**Exercise prompt**: Write out every line of the material exactly as it appears.

━━━

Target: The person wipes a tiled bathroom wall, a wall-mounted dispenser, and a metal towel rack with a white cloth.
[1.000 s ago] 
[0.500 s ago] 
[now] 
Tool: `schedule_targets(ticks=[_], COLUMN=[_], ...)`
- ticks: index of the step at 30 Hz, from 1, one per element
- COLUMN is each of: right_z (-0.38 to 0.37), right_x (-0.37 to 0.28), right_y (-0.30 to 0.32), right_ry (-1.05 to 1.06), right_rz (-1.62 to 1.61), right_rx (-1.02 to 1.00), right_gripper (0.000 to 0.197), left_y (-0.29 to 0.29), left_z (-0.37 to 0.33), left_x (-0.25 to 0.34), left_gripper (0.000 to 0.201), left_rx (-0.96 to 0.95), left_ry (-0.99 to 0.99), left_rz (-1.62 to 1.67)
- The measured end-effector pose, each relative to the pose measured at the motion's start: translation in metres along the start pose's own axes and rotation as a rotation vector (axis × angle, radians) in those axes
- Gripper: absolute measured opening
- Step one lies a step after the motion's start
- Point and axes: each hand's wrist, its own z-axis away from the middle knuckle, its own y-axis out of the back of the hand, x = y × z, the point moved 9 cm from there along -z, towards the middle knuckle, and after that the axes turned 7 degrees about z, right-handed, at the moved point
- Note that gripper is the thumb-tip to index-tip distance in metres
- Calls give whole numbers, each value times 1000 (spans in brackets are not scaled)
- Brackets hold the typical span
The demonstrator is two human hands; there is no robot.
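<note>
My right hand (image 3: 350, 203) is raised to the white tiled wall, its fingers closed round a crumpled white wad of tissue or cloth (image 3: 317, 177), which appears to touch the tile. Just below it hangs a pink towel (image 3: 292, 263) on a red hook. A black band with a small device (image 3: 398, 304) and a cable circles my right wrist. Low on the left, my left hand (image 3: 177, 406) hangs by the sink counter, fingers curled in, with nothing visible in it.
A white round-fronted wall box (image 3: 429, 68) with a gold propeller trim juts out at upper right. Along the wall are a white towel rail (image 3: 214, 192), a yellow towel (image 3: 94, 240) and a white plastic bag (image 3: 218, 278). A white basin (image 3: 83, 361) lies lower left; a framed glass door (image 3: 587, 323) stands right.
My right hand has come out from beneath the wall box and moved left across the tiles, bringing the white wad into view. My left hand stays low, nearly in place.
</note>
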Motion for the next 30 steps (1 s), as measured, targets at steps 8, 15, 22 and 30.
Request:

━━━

**Output of the exercise**:
Target: The person wipes a tiled bathroom wall, a wall-mounted dispenser, and a metal towel rack with a white cloth.
[1.000 s ago] 
[0.500 s ago] 
[now] 
Tool: `schedule_targets(ticks=[_], COLUMN=[_], ...)`
- ticks: index of the step at 30 Hz, from 1, one per element
- COLUMN is each of: right_z (-0.38 to 0.37), right_x (-0.37 to 0.28), right_y (-0.30 to 0.32), right_ry (-1.05 to 1.06), right_rz (-1.62 to 1.61), right_rx (-1.02 to 1.00), right_gripper (0.000 to 0.197), left_y (-0.29 to 0.29), left_z (-0.37 to 0.33), left_x (-0.25 to 0.34), left_gripper (0.000 to 0.201), left_rx (-0.96 to 0.95), left_ry (-0.99 to 0.99), left_rz (-1.62 to 1.67)
- The measured end-effector pose, each relative to the pose measured at the motion's start: translation in metres along the start pose's own axes and rotation as a rotation vector (axis × angle, radians) in those axes
- Gripper: absolute measured opening
- Step one lies a step after the motion's start
- Point and axes: each hand's wrist, its own z-axis away from the middle knuckle, its own y-axis out of the back of the hand, x = y × z, the point moved 9 cm from there along -z, towards the middle knuckle, and after that the axes turned 7 degrees about z, right-handed, at the moved point
- Note that gripper is the thumb-tip to index-tip distance in metres
- Calls give whole numbers, each value times 1000 (spans in brackets are not scaled)
- Brackets hold the typical span
The demonstrator is two human hands; there is no robot.
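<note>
My right hand (image 3: 350, 203) is raised to the white tiled wall, its fingers closed round a crumpled white wad of tissue or cloth (image 3: 317, 177), which appears to touch the tile. Just below it hangs a pink towel (image 3: 292, 263) on a red hook. A black band with a small device (image 3: 398, 304) and a cable circles my right wrist. Low on the left, my left hand (image 3: 177, 406) hangs by the sink counter, fingers curled in, with nothing visible in it.
A white round-fronted wall box (image 3: 429, 68) with a gold propeller trim juts out at upper right. Along the wall are a white towel rail (image 3: 214, 192), a yellow towel (image 3: 94, 240) and a white plastic bag (image 3: 218, 278). A white basin (image 3: 83, 361) lies lower left; a framed glass door (image 3: 587, 323) stands right.
My right hand has come out from beneath the wall box and moved left across the tiles, bringing the white wad into view. My left hand stays low, nearly in place.
</note>
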Motion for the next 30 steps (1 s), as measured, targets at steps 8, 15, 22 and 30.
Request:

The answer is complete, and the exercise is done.